14 DAY TRIAL // In the revelations about the Equation cyber-espionage group, Kaspersky published details about a module that can modify the firmware of mass storage devices on Windows machines, but there may be versions for Apple products, too.
Part of the EquationDrug platform, the module (nls_933w.dll) is designed to reprogram the firmware of storage units (HDD/SSD) from more than a dozen manufacturers and plant malware that would resist formatting or re-installation of the operating system.

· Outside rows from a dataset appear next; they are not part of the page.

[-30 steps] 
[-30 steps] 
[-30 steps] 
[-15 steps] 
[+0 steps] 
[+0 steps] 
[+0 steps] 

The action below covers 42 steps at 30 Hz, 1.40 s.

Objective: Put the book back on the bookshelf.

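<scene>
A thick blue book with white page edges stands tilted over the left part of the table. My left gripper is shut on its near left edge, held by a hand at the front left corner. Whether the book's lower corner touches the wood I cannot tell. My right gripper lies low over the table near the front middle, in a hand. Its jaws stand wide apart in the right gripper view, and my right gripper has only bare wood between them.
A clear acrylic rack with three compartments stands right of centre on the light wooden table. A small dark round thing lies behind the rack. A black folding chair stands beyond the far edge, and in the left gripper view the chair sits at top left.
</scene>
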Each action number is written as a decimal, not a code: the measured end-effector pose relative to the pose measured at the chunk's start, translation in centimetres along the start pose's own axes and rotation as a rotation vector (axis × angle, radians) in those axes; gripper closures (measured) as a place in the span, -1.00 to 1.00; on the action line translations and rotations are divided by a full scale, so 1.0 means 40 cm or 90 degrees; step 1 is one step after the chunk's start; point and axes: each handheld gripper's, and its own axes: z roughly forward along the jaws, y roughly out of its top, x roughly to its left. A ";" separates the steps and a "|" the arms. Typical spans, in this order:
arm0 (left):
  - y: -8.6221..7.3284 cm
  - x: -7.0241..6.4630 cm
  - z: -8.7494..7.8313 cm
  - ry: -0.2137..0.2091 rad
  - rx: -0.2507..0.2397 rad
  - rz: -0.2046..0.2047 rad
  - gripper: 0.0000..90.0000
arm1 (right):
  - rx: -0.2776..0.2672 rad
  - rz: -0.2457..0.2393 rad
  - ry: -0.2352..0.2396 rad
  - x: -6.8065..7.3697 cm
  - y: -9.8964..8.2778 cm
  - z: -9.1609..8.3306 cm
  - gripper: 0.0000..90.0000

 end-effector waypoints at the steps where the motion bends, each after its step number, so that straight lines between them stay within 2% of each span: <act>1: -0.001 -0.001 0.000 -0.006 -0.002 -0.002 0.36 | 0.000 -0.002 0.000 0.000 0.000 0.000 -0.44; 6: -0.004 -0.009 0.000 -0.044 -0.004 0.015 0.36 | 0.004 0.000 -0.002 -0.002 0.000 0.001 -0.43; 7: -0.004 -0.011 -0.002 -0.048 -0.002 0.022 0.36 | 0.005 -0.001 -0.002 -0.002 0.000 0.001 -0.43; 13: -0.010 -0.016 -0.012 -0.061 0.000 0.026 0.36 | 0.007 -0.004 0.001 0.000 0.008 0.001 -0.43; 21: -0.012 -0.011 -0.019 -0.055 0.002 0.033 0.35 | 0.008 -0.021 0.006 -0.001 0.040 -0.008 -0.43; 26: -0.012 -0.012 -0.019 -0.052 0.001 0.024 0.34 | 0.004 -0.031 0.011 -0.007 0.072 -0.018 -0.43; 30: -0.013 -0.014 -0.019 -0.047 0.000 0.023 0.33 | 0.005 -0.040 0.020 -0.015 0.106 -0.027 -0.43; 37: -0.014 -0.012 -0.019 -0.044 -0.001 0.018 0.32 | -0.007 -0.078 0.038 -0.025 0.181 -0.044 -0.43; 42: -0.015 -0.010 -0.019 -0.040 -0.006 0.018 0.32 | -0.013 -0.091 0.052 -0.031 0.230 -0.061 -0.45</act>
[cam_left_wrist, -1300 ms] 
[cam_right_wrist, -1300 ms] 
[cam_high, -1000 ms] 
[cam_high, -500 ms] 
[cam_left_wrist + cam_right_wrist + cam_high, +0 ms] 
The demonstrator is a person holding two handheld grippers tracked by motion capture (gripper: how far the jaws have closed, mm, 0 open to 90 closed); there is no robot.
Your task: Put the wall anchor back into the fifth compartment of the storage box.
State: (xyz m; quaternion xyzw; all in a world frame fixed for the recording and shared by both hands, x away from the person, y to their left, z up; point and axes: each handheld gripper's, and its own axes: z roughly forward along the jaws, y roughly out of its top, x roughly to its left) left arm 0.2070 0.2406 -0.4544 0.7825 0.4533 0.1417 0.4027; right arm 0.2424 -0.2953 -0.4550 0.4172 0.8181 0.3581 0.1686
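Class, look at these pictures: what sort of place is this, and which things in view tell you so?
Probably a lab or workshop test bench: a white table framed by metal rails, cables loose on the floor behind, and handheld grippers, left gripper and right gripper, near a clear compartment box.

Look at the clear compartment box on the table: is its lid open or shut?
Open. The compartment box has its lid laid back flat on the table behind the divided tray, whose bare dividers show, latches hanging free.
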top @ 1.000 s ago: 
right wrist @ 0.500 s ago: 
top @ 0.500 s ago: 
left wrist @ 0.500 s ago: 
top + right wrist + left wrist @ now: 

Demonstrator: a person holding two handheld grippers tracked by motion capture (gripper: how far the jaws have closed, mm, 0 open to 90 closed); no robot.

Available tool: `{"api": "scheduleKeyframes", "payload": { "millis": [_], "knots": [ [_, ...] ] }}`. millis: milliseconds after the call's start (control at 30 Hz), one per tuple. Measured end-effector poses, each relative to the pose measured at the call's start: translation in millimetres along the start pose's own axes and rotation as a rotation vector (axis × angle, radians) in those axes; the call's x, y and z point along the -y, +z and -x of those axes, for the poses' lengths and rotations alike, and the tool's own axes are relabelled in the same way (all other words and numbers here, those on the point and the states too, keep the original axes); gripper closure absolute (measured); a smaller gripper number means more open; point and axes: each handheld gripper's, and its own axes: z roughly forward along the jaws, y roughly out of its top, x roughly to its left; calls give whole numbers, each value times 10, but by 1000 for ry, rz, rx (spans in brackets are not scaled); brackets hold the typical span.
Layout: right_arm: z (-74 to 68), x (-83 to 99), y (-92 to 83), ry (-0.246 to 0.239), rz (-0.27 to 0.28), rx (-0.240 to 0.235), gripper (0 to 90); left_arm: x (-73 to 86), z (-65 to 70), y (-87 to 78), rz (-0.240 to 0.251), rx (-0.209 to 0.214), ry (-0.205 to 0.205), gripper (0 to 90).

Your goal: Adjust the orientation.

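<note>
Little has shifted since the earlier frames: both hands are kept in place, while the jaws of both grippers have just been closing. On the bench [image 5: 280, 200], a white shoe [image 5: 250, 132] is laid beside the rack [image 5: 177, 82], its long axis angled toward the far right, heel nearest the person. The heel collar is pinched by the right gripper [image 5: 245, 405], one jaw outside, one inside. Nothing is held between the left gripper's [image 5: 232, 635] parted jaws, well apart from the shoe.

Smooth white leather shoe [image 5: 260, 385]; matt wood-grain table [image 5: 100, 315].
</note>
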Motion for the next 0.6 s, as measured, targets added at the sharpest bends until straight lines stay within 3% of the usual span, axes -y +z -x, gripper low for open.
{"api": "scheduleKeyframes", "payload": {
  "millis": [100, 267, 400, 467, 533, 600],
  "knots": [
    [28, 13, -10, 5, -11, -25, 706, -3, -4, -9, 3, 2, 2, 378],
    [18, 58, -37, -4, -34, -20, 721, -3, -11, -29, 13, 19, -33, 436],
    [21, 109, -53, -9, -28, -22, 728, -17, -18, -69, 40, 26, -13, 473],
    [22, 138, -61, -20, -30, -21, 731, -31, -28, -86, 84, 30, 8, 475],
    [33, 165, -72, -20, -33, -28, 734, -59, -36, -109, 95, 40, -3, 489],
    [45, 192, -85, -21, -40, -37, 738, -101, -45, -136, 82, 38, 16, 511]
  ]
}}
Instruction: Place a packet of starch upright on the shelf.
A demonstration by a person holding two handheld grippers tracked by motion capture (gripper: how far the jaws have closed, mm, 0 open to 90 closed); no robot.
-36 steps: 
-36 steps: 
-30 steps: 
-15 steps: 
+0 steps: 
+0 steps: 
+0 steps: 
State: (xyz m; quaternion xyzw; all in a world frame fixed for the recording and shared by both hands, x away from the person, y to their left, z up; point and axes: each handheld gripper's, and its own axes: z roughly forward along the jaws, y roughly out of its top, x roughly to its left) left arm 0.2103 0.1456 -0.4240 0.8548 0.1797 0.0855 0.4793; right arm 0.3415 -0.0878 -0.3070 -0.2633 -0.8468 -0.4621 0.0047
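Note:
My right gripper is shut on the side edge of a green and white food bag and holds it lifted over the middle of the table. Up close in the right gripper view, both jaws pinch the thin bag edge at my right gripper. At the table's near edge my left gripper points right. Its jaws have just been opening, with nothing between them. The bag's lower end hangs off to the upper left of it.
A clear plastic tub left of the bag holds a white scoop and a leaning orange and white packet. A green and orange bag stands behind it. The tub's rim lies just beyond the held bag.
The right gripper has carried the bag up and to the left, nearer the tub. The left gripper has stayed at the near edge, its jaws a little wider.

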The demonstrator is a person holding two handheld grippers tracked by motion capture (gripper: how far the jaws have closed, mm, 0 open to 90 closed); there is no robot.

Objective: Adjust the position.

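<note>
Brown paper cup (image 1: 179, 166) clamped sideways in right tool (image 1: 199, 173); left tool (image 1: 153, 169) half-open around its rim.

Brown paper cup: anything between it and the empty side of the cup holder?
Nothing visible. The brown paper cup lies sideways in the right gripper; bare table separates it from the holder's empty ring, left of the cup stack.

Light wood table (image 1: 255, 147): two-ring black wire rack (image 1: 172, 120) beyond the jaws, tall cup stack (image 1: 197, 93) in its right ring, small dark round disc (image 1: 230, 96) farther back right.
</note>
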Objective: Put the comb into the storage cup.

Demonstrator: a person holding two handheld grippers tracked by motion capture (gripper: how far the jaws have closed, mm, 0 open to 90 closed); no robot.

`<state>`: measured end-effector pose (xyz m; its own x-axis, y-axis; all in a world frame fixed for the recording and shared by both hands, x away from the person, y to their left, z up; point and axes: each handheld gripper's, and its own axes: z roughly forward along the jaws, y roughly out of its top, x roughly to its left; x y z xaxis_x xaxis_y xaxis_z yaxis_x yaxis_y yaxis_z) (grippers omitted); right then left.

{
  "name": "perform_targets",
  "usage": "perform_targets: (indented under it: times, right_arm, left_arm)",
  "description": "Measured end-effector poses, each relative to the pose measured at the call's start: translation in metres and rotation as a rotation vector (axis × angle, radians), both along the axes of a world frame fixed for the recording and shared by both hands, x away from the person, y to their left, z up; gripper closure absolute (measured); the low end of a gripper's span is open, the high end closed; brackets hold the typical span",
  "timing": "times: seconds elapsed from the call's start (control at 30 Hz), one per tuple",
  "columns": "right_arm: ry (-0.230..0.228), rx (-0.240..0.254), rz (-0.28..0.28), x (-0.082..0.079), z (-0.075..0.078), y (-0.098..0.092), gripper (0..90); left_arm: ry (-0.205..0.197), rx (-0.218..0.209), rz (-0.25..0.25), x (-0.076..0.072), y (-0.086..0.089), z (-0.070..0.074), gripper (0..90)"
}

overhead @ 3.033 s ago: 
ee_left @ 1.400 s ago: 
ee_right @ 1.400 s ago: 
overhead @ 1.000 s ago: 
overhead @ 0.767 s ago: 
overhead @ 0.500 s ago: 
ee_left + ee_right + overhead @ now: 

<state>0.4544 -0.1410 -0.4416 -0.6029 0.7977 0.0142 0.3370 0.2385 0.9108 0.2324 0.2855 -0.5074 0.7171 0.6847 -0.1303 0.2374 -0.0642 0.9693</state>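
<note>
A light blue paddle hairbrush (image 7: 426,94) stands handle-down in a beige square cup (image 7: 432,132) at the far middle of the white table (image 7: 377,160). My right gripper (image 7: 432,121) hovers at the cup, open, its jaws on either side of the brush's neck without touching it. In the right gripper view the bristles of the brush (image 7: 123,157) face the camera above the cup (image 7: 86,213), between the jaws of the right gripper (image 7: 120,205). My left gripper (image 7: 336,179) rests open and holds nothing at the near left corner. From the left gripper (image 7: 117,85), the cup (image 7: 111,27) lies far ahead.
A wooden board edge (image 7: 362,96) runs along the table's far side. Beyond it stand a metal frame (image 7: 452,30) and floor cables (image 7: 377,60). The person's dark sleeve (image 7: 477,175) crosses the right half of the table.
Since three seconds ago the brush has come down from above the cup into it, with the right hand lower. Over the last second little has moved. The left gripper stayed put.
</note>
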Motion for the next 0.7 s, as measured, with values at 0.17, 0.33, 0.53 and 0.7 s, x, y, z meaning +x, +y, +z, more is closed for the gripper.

Variants for iOS and OS X likely to be used
Achieving persistence at firmware level is highly worrisome because the victim would not be aware of the compromise (regular security products cannot detect it) and the only way to get rid of the infection would be to destroy the hard disk.
Among the vendors targeted by nls_933w.dll, Seagate, Western Digital, Toshiba, Hitachi, Maxtor, IBM, and Samsung are mentioned.
Security researchers from McAfee have analyzed a sample of the malicious module for Windows and said that there is evidence that variants for other platforms have also been created.
“The most recently discovered HDD/SSD firmware reprogramming modules were compiled starting in 2010. Both 32-bit and 64-bit versions of the plug-ins have been found. Although the analyzed samples target only Microsoft Windows systems, there are indications that versions also exist for Apple iOS and OS X systems,” the company said in a report on Monday.
Highly complex operation
The EquationDrug platform has been in use since 2003, but newer victims are attacked with a newer one, called GrayFish, which also includes firmware reprogramming modules.
After the targeted system is compromised with EquationDrug, nls_933w.dll takes care of altering the firmware so that it creates a hidden data storage space to host the payload. A different module ensures communication with the area and allows loading the malware piece.
Changing the firmware is done using a set of commands that are not available to the public and are specific for each vendor. However, some of them are shared by multiple manufacturers and these are used where possible, McAfee says.
Equation Group is the most advanced threat actor discovered to date. It managed to access secret documentation and to reprogram the firmware of storage drives from a large number of vendors, a feat considered close to impossible by many reverse engineers.